Exercise requirements :: No output is needed beyond the number of lines in the listing that contain the word "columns".
--- Material provided Enclosed Below ---
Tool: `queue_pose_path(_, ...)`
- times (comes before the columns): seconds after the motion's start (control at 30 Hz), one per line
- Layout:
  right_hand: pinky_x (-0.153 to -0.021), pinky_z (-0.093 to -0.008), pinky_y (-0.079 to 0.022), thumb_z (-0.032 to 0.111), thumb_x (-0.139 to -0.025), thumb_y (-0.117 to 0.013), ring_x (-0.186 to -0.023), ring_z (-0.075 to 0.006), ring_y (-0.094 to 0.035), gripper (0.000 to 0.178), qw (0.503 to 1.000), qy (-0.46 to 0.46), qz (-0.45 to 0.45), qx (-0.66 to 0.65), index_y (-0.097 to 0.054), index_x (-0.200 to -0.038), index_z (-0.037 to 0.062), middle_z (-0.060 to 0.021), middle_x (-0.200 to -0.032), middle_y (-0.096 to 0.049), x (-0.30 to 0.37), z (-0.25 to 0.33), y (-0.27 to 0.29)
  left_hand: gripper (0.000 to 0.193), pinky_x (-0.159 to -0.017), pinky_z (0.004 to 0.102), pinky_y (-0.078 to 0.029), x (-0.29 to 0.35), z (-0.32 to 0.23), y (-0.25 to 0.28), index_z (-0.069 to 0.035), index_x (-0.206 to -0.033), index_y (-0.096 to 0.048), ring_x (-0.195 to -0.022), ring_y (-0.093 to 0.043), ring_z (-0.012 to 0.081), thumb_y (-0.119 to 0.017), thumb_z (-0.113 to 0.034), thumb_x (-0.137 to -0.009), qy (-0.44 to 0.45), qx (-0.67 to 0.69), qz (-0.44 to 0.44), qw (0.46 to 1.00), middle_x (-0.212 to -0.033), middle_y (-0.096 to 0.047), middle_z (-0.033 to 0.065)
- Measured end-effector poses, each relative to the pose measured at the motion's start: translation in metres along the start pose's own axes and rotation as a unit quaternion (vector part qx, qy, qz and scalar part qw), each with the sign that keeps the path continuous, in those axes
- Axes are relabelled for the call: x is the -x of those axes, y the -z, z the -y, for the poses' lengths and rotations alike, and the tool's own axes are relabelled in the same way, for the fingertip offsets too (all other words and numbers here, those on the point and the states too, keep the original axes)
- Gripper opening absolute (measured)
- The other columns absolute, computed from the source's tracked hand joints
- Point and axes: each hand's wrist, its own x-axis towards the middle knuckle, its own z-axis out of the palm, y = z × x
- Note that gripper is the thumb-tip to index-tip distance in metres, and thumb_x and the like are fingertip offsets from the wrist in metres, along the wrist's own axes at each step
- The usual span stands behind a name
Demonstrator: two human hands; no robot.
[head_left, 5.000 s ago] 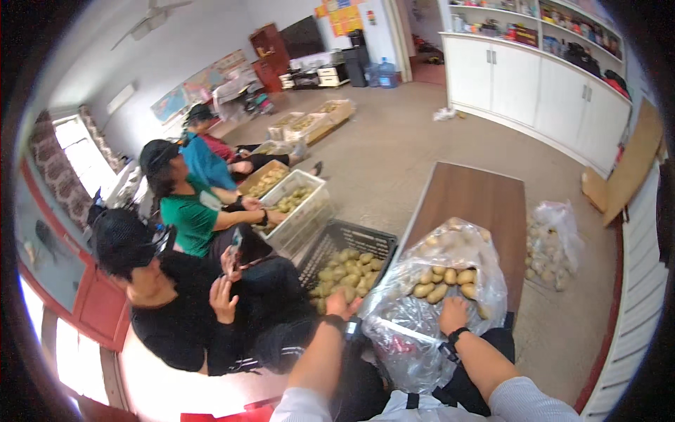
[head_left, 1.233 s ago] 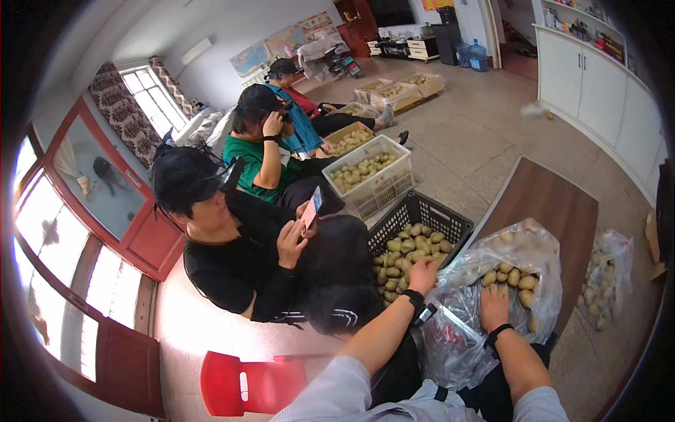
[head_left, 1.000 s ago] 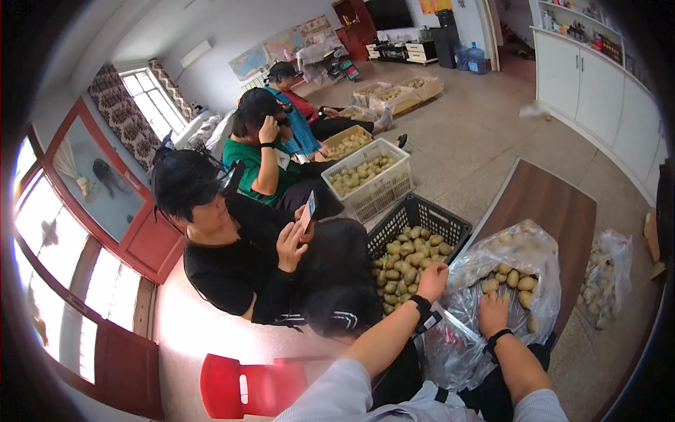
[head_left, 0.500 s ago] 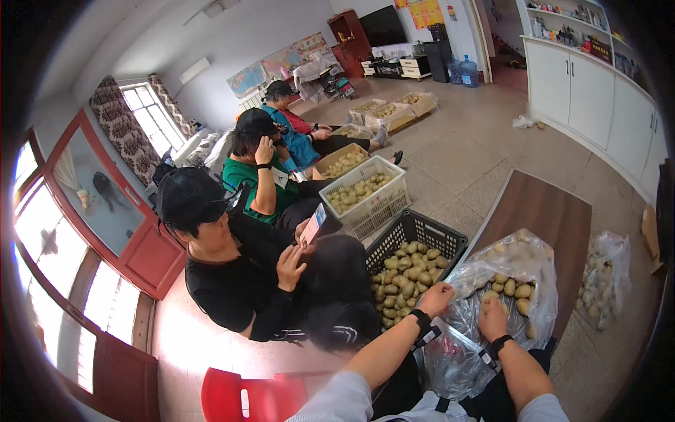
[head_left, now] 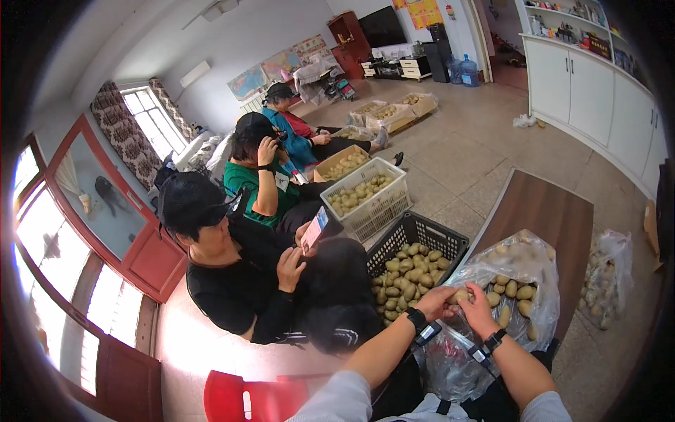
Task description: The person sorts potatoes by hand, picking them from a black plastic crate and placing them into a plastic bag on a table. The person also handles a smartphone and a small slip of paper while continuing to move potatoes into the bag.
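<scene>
My left hand (head_left: 435, 304) and my right hand (head_left: 480, 315) meet above the near edge of a clear plastic bag. Between their fingers is one brownish-green kiwifruit (head_left: 460, 296), gripped from both sides and partly hidden by the fingers. The bag (head_left: 547, 281) lies open on a brown wooden table (head_left: 529, 204), with several loose kiwifruit (head_left: 519, 290) inside. Just left of my left hand stands a black plastic crate (head_left: 450, 236), holding a heap of kiwifruit (head_left: 411, 276). Dark bands sit on both my wrists.
A person in black (head_left: 232, 281) sits at left, holding a phone (head_left: 316, 228). Two more people sit beyond. A white crate (head_left: 373, 219) and cardboard boxes of the fruit stand farther off. Another filled bag (head_left: 606, 281) lies at right; a red chair (head_left: 256, 401) is at lower left.
My right hand has lifted out of the bag toward my left hand, bringing a kiwifruit up. Both hands now touch the fruit.
</scene>
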Motion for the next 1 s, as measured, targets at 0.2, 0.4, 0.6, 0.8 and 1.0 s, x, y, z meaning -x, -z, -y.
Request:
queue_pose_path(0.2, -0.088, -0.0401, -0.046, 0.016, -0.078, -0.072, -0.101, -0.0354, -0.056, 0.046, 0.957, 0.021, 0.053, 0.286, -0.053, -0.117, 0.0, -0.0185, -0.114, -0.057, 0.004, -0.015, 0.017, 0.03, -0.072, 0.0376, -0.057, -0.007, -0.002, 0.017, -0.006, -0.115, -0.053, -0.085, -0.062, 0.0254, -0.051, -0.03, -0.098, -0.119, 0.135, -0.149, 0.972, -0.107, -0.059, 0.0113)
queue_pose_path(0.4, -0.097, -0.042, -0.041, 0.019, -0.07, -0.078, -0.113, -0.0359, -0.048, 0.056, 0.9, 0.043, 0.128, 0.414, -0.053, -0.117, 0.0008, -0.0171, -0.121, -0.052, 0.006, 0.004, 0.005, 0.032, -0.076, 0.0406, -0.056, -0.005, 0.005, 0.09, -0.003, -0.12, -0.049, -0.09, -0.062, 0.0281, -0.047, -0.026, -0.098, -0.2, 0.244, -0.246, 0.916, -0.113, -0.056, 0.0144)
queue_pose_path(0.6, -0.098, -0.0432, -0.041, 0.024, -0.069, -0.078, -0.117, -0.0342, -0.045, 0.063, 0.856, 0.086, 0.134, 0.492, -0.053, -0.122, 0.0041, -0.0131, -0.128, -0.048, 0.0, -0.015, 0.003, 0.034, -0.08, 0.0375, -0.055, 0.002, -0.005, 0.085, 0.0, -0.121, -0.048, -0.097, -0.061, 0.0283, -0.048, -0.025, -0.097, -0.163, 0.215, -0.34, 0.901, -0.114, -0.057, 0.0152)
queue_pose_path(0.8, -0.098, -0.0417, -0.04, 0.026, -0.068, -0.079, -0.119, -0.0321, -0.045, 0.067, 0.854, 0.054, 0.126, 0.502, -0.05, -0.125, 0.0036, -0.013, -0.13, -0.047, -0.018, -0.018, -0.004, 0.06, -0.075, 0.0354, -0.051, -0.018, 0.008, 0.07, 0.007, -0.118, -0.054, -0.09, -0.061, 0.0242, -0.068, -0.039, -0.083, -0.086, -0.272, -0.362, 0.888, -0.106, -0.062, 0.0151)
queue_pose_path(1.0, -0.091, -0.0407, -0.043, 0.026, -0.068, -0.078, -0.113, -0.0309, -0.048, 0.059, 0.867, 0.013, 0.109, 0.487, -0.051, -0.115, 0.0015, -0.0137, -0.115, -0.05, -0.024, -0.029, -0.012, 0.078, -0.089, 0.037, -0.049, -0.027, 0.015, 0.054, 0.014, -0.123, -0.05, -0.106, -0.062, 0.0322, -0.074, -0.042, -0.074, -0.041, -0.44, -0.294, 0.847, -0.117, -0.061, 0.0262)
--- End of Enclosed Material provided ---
Response for this exercise :: 2